WHAT IS NEEDED: Reproduce the listing that follows with no differences at all.

-=-=-=-=-

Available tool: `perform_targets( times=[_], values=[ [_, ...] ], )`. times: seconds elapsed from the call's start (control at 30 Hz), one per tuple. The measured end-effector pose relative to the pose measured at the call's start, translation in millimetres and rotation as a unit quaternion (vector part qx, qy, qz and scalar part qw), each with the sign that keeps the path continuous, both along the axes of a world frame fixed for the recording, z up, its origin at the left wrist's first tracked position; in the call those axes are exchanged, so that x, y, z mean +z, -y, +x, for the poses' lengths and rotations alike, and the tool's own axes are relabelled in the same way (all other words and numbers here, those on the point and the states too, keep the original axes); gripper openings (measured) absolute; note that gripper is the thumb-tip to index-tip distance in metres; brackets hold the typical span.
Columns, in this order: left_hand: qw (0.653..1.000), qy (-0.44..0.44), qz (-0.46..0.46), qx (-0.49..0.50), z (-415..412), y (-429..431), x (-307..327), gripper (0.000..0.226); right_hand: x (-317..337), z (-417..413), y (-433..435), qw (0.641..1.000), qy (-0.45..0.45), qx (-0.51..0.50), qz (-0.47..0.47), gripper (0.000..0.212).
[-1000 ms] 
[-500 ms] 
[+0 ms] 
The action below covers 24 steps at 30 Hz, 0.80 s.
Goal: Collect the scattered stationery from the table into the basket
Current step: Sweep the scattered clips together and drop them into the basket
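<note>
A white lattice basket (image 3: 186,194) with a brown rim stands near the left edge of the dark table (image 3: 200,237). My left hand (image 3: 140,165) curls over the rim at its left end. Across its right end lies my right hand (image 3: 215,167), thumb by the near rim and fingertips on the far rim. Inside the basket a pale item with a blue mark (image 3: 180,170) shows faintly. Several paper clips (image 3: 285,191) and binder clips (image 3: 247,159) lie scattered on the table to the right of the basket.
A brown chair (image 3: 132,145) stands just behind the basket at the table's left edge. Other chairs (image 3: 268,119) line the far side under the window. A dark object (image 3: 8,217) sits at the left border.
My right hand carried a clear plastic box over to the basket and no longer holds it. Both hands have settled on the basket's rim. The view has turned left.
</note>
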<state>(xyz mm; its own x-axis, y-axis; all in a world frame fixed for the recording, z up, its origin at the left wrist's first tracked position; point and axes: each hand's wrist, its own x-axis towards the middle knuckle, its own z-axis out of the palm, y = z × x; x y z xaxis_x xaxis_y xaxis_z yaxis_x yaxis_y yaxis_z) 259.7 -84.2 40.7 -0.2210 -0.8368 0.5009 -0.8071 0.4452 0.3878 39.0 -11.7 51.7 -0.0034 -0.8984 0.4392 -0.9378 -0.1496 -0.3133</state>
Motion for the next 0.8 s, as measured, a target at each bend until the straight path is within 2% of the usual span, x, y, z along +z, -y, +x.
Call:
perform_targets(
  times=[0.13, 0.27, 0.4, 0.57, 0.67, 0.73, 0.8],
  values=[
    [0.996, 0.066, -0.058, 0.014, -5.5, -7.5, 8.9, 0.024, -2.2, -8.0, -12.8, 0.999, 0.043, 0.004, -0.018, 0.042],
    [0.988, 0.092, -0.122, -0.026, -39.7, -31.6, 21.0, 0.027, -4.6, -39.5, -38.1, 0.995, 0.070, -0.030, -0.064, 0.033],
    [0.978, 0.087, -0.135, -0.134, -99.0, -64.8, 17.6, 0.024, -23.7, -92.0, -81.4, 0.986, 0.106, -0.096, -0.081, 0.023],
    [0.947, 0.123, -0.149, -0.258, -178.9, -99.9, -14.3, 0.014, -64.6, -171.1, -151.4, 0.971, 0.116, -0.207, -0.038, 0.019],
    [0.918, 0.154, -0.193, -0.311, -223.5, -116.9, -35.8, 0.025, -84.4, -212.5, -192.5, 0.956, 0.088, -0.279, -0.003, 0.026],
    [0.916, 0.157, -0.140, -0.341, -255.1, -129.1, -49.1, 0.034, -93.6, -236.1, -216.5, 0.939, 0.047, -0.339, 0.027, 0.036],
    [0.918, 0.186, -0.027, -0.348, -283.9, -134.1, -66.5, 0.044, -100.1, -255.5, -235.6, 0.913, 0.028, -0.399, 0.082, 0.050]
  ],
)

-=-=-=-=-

PROBLEM SOLUTION:
Available tool: `perform_targets( times=[_], values=[ [_, ...] ], )`. times: seconds elapsed from the call's start (control at 30 Hz), one per tuple. The measured end-effector pose relative to the pose measured at the call's start, translation in millimetres and rotation as a unit quaternion (vector part qx, qy, qz and scalar part qw), each with the sign that keeps the path continuous, both along the axes of a world frame fixed for the recording, z up, its origin at the left wrist's first tracked position; in the call those axes are exchanged, so that x, y, z mean +z, -y, +x, for the poses' lengths and rotations alike, and the tool's own axes are relabelled in the same way (all other words and numbers here, those on the point and the states too, keep the original axes); gripper openings (measured) absolute; note that gripper is the thumb-tip to index-tip distance in metres; brackets hold the typical span.
Columns, in this order: left_hand: qw (0.653..1.000), qy (-0.44..0.44), qz (-0.46..0.46), qx (-0.49..0.50), z (-415..412), y (-429..431), x (-307..327), gripper (0.000..0.226); right_hand: x (-317..337), z (-417..413), y (-433..435), qw (0.641..1.000), qy (-0.45..0.45), qx (-0.51..0.50), qz (-0.47..0.47), gripper (0.000..0.212).
[-1000 ms] 
[-500 ms] 
[+0 ms] 
The action below covers 24 steps at 30 Hz, 0.80 s.
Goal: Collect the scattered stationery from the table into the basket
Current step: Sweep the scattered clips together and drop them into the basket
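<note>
A white lattice basket (image 3: 186,194) with a brown rim stands near the left edge of the dark table (image 3: 200,237). My left hand (image 3: 140,165) curls over the rim at its left end. Across its right end lies my right hand (image 3: 215,167), thumb by the near rim and fingertips on the far rim. Inside the basket a pale item with a blue mark (image 3: 180,170) shows faintly. Several paper clips (image 3: 285,191) and binder clips (image 3: 247,159) lie scattered on the table to the right of the basket.
A brown chair (image 3: 132,145) stands just behind the basket at the table's left edge. Other chairs (image 3: 268,119) line the far side under the window. A dark object (image 3: 8,217) sits at the left border.
My right hand carried a clear plastic box over to the basket and no longer holds it. Both hands have settled on the basket's rim. The view has turned left.
</note>
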<state>(xyz mm; its own x-axis, y-axis; all in a world frame fixed for the recording, z up, its origin at the left wrist's first tracked position; point and axes: each hand's wrist, its own x-axis towards the middle knuckle, its own z-axis out of the palm, y = z × x; x y z xaxis_x xaxis_y xaxis_z yaxis_x yaxis_y yaxis_z) 259.7 -84.2 40.7 -0.2210 -0.8368 0.5009 -0.8071 0.4452 0.3878 39.0 -11.7 51.7 -0.0034 -0.8984 0.4392 -0.9378 -0.1496 -0.3133</state>
Motion for the next 0.8 s, as measured, a target at each bend until the straight path is within 2% of the usual span, x, y, z along +z, -y, +x.
Call:
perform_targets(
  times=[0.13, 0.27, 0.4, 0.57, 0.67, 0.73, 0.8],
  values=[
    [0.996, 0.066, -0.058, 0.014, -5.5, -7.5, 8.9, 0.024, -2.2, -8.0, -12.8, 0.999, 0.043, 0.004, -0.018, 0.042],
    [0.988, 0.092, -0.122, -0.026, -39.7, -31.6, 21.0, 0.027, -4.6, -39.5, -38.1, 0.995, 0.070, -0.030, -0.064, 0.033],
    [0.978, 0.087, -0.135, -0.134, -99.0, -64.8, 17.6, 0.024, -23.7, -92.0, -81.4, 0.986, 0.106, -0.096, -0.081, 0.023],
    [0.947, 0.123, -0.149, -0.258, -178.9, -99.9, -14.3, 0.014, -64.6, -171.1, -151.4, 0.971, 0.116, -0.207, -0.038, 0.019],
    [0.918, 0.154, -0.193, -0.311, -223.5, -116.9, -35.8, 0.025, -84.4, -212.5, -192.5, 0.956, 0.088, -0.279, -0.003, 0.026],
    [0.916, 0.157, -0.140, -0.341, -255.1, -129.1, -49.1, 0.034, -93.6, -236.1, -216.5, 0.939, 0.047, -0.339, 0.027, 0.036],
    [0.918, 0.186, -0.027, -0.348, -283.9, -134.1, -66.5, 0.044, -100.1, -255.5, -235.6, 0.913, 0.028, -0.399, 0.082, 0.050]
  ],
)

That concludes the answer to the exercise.